The voice and text handlers assume OPENAI_API_KEY is set in your environment before it's created. As for cost, the text-based mode is rather cheap (fractions of a penny per turn), whereas the voice mode is around 5-10 cents an interaction, depending on the complexity of the tool calls.

What's the Point, Anyways?

Especially for the cost in the previous section, it's not immediately clear what the value of these tools is. There are a lot of practical limits:

  • The speech-to-speech cost quickly becomes prohibitive
  • The current-gen models will eventually fail to understand complicated enough tools
  • A lot of ideas are just adding "natural glue" to some existing system
  • The tools are better catered to commercial use cases (see the OpenAI voice demo)

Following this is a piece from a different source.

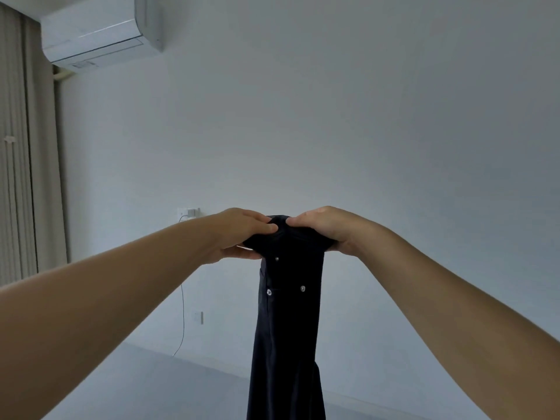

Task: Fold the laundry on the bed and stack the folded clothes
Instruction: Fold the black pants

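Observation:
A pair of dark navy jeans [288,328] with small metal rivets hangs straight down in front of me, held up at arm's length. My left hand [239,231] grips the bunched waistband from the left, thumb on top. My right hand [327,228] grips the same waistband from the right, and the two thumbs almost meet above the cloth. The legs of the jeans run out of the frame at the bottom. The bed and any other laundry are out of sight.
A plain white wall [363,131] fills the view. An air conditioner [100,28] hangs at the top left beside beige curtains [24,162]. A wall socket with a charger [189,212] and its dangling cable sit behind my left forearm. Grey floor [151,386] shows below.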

These are all valid, but they don't distract from the potential of these tools. Let's envision a few examples:

  1. Education: consider a learning project like the Arduino demo, where the agent is tasked to helping a student learn how the circuitry works. If you keep the underlying software abstracted away, the demo already makes significant progress an creating an interactive project. Think of lesson-in-a-box kits like CrunchLabs being augmented to provide personalized instruction.
  2. UI Design: While already augmented by AI, designing mock UIs fits this paradigm well. Especially in the mock scenario, the designer is free to not care about the underlying code powering the UI; they can instead focus on the appearance and functionality of the page.
  3. Home Assistants: Of course, self-hosted software enthusiasts can probaby get a lot of mileage out of this kind of system. Taking straight-forward systems out of screens and apps and into hands-free controls offers a seamless experience.

Each of these examples would of course be improved by alleviating each of the limitations mentioned above, but as the technology matures, we can likely expect cheaper, self-hosted options to be readily available.